A principal at a specialist training college for young people with learning difficulties said improvements to raise standards are already having an impact as Ofsted found it is making ‘reasonable progress’ to be lifted out of the requires improvement category.

Woodbridge College on Springfield Road, Kearsley, was inspected in October 2022 and was rated as ‘requires improvement’.

Inspectors returned during a monitoring visit to evaluate the progress that had been made in the areas in need of improvement and noted that ‘reasonable progress’ had been made.

The report said: “Leaders responded swiftly to rectify the weaknesses identified at their previous inspection.

“They redesigned the curriculum completely and used feedback from parents and carers, staff, and sector membership organisations to inform their curriculum decisions.

“Leaders moved away from a qualification-driven curriculum to one that focuses on students’ education, health and care (EHC) plan outcomes and future aspirations.

“They implemented their new curriculum at the start of the summer term of 2023.”

Principal Marie Cullen said: “The actions of the provider are already having a beneficial impact on learners.

“Improvements are sustainable and based on the provider’s thorough quality assurance procedures.

The Bolton News: Students at the collegeStudents at the college (Image: Woodbridge College)“We have implemented changes to assessment and how we evidence learning.

“We are developing an ambitious curriculum to meet the needs of our learners.

“These remain key priorities for us.”

The latest visit also found that the approach to staffing had also changed, meaning that there is now a team of “well-qualified, permanent staff”.

Ms Cullen says that the commitment of college leaders, staff, and governors making swift improvements for the students really shines through.

She said: “It was necessary to critically evaluate the college as a whole in response to Ofsted feedback.

“College leaders worked with trust leaders to implement the necessary changes.

“As a new college, we are still on our improvement journey, so it is difficult to achieve a grading of good on a first full inspection.

“We fully accepted that the college still required further improvements.”

 Students with profound and multiple learning difficulties, who also have sensory needs, now benefit from ambitious, personalised learning that focuses on developing their communication, independence, and social interaction skills.

The report said: “They learn how to work with and tolerate others and to follow simple instructions correctly.

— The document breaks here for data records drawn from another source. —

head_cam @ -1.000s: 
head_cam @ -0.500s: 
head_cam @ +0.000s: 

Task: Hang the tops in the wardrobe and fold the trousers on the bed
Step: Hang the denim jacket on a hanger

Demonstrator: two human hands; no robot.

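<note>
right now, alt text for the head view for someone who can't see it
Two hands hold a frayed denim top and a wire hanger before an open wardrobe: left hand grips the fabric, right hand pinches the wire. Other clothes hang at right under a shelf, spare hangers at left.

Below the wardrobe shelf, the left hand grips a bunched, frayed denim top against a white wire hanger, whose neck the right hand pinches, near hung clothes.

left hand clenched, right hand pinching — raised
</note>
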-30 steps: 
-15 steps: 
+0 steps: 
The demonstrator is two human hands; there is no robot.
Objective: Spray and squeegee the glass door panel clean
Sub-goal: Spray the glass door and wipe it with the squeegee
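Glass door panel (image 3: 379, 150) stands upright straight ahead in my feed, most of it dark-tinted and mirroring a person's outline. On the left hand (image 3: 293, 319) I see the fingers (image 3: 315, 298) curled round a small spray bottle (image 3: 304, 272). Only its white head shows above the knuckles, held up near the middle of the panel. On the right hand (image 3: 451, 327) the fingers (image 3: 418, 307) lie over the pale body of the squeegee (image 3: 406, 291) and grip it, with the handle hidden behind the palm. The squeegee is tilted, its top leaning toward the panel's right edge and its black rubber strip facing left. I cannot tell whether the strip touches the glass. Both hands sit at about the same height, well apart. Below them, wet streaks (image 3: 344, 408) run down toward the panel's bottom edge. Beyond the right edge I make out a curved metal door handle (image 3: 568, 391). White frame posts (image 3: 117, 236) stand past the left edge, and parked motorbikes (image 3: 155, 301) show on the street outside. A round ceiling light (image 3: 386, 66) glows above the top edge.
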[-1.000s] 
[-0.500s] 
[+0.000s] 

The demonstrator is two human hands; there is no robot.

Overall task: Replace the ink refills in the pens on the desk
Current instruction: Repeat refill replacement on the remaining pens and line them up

“Leaders have incorporated specialist therapies such as speech and language therapy, physiotherapy and music therapy into the curriculum to support students’ learning.”

The inspection also found that most staff use signing confidently to reinforce students’ understanding of oral communication.

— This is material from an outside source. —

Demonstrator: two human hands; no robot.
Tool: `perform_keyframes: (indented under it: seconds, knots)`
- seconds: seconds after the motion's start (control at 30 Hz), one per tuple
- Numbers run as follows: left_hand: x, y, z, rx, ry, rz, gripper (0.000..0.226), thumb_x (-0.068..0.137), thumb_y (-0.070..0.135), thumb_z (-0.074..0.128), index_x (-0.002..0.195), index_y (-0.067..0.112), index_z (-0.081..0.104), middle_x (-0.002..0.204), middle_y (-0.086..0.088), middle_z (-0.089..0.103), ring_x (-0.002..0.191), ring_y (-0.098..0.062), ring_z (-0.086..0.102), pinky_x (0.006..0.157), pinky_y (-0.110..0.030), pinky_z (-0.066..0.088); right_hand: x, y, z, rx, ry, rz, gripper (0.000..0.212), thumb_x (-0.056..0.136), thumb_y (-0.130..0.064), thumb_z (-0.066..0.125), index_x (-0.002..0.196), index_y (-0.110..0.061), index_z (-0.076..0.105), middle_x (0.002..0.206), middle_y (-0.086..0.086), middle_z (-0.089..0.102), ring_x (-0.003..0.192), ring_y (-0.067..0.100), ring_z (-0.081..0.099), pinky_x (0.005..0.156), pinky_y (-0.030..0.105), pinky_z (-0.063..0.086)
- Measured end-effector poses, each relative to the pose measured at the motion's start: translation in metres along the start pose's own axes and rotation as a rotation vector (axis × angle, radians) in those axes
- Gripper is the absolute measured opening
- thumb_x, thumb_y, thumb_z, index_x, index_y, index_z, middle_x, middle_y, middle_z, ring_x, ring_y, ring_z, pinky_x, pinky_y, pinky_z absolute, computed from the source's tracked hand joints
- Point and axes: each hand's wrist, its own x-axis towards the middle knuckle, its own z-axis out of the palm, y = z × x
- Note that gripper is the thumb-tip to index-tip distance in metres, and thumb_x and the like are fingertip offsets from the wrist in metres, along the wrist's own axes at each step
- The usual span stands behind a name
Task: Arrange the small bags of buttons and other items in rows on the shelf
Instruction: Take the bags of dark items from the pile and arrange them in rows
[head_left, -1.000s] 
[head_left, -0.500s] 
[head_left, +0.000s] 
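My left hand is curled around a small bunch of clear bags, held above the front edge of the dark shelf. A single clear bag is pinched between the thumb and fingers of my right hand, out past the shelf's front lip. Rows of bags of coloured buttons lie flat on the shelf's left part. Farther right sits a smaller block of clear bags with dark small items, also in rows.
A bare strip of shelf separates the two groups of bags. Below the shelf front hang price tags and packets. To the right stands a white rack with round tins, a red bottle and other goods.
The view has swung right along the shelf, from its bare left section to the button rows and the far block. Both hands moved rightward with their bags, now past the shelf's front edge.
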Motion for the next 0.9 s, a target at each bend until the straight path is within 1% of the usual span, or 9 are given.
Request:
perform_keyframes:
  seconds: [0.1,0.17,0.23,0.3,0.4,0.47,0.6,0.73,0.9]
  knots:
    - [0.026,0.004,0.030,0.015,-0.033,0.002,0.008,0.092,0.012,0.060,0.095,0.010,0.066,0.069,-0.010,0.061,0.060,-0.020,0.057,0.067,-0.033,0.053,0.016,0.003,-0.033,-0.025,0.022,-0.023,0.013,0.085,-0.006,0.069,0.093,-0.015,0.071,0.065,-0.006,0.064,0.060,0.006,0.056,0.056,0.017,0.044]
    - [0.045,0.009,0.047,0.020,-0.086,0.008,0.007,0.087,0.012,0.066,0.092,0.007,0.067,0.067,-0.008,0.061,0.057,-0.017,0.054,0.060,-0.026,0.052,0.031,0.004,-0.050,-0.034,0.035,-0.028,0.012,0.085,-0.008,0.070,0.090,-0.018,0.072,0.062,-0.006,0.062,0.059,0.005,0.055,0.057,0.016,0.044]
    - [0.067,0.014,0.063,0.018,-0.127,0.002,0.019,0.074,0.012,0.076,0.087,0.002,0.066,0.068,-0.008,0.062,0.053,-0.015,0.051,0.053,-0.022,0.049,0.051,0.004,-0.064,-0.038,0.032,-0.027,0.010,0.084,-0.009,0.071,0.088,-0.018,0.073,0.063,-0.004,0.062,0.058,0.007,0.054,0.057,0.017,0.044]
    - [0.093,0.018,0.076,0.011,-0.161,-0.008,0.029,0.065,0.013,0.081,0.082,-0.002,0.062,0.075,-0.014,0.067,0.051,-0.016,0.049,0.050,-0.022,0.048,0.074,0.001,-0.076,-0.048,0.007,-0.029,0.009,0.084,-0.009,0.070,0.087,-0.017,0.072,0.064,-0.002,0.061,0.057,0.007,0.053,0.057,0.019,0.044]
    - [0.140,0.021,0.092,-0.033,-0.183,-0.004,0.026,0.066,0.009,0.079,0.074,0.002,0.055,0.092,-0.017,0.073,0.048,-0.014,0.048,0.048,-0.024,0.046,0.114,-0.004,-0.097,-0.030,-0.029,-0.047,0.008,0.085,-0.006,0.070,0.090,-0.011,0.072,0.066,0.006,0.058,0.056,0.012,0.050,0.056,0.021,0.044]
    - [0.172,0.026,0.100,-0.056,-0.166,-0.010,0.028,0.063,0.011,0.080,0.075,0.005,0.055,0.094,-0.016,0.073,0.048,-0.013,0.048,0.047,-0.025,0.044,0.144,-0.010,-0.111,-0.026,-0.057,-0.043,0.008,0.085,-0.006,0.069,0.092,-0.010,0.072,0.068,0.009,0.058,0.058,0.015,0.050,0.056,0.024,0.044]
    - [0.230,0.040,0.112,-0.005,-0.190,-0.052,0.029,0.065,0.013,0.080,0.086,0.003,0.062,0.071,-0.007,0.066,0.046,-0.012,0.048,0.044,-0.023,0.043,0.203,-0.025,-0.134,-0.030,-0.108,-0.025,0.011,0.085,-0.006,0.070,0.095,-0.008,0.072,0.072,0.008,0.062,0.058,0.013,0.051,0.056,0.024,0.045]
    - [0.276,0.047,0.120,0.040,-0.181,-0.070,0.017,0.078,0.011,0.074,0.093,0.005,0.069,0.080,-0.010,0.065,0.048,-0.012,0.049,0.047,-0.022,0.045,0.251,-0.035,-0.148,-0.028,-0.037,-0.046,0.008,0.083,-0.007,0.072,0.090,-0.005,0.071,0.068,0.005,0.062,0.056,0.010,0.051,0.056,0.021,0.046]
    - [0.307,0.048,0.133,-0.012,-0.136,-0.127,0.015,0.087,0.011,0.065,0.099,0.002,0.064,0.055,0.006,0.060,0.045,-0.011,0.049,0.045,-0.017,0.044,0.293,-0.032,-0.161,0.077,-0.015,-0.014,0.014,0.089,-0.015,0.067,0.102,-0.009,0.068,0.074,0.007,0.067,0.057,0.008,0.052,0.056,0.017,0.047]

The report said: “Tutors plan learning activities around students’ personalised targets that are now derived from their EHC plan outcomes.

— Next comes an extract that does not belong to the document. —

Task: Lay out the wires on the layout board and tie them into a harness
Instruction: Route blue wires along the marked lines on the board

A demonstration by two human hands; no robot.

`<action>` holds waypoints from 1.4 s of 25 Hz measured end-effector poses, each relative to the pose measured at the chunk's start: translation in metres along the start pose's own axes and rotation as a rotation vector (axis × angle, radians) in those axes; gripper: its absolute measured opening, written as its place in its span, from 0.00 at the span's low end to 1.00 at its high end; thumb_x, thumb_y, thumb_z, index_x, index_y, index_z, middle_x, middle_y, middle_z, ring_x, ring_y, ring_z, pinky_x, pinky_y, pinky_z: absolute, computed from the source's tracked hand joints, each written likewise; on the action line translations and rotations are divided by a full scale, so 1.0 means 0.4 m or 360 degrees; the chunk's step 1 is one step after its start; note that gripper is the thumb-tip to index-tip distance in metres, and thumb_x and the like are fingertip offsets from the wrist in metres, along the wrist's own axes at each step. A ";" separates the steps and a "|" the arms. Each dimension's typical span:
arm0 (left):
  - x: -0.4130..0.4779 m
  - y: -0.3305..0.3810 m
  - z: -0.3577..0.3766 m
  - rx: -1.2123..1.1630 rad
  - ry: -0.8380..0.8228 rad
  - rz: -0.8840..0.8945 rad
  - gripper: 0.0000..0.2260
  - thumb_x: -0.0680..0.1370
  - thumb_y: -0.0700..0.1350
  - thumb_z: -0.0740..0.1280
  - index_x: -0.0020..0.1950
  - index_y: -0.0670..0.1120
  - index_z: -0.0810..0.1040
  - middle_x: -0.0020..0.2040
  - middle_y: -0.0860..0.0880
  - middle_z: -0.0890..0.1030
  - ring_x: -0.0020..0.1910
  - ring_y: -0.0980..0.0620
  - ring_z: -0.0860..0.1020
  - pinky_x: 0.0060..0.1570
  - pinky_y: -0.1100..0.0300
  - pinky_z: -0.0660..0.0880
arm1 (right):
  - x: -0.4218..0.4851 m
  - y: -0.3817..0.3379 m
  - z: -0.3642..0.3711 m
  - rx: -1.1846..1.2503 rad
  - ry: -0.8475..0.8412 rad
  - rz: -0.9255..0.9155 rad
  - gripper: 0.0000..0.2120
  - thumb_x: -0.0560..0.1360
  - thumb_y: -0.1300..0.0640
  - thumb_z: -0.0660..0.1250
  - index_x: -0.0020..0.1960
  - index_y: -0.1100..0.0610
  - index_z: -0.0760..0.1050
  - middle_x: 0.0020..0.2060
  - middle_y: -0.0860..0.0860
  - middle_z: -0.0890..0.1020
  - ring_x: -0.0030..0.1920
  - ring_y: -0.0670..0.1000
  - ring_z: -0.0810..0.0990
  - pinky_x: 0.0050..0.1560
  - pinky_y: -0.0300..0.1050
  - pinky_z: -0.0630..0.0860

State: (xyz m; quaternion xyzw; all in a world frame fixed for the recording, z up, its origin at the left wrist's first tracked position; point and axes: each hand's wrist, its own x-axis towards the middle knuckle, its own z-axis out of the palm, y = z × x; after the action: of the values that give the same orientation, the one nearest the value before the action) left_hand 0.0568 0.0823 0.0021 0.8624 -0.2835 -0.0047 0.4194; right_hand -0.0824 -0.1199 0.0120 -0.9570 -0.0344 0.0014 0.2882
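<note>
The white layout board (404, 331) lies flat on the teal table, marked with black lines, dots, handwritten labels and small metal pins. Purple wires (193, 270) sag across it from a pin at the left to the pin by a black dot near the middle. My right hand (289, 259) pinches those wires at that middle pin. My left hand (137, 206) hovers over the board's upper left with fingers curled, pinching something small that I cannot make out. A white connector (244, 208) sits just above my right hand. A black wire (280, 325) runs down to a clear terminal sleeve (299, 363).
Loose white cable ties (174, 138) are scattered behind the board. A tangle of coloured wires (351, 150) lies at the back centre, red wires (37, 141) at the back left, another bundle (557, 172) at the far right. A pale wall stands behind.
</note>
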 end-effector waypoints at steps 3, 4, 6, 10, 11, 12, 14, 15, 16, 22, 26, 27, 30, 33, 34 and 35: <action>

“Most targets are clear and help students to make at least the progress expected of them across a variety of different learning activities.”

Ms Cullen said: “Without a doubt the commitment of everyone involved with the college to making sure the college delivers its vision for all our students has helped us make the necessary changes.

“We are well supported by Woodbridge Trust to ensure the college has continuing success.”

There is also a careers strategy meaning students can attend work placements at specific job roles such as working in a warehouse.